WORK REQUIRED :: Total the lines of the entries below that hold the string "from", then write only that total.

INPUT DATA ::

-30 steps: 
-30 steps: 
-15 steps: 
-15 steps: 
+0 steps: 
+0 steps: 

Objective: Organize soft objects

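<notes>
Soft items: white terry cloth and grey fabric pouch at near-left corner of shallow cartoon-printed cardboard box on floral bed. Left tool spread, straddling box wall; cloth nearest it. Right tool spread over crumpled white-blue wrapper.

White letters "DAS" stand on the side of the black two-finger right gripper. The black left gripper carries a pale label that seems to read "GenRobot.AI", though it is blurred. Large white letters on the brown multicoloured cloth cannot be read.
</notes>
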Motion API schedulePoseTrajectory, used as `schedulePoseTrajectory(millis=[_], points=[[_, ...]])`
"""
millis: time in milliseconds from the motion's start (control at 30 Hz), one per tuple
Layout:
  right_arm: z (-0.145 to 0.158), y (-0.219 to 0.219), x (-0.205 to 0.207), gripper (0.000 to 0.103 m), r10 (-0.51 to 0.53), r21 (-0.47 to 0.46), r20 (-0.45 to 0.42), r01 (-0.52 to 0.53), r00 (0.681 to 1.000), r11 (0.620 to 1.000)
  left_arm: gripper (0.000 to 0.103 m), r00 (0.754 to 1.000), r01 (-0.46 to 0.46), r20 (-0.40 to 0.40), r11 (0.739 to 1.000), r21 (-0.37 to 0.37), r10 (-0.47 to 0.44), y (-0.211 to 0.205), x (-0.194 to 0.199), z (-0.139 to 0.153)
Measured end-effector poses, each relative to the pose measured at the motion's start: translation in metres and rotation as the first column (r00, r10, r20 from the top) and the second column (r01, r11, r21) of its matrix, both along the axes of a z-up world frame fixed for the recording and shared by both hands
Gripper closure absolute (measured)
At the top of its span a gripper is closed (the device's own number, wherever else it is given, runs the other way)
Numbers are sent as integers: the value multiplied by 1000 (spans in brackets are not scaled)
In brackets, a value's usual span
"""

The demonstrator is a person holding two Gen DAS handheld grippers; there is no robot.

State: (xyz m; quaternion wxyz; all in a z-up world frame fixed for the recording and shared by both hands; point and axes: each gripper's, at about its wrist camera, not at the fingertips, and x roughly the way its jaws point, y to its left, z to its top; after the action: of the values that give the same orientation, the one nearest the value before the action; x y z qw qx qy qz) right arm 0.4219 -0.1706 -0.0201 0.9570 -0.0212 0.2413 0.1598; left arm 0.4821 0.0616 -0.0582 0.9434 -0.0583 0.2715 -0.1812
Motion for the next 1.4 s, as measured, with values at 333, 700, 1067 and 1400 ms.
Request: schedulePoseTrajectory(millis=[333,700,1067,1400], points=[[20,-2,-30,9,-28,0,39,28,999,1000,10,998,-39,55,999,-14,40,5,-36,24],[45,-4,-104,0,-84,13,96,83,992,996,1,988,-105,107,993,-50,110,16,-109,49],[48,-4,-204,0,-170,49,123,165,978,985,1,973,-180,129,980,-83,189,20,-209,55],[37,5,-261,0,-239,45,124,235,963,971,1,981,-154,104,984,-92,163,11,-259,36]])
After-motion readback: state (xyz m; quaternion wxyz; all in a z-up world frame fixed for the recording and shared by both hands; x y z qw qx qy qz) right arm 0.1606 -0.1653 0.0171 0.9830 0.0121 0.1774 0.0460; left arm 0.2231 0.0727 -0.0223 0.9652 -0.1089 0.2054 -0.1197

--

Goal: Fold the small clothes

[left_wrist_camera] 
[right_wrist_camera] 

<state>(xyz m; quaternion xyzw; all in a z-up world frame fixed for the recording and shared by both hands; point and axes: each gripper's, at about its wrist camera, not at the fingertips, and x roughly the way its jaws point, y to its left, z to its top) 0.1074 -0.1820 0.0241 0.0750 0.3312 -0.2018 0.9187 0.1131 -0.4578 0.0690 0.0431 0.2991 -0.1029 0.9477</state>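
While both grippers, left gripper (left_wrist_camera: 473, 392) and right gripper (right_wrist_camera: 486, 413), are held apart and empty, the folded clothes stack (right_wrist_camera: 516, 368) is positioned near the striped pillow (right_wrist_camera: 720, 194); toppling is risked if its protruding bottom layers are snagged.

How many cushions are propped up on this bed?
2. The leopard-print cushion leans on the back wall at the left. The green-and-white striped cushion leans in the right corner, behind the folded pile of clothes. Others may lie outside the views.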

ANSWER AREA :: 2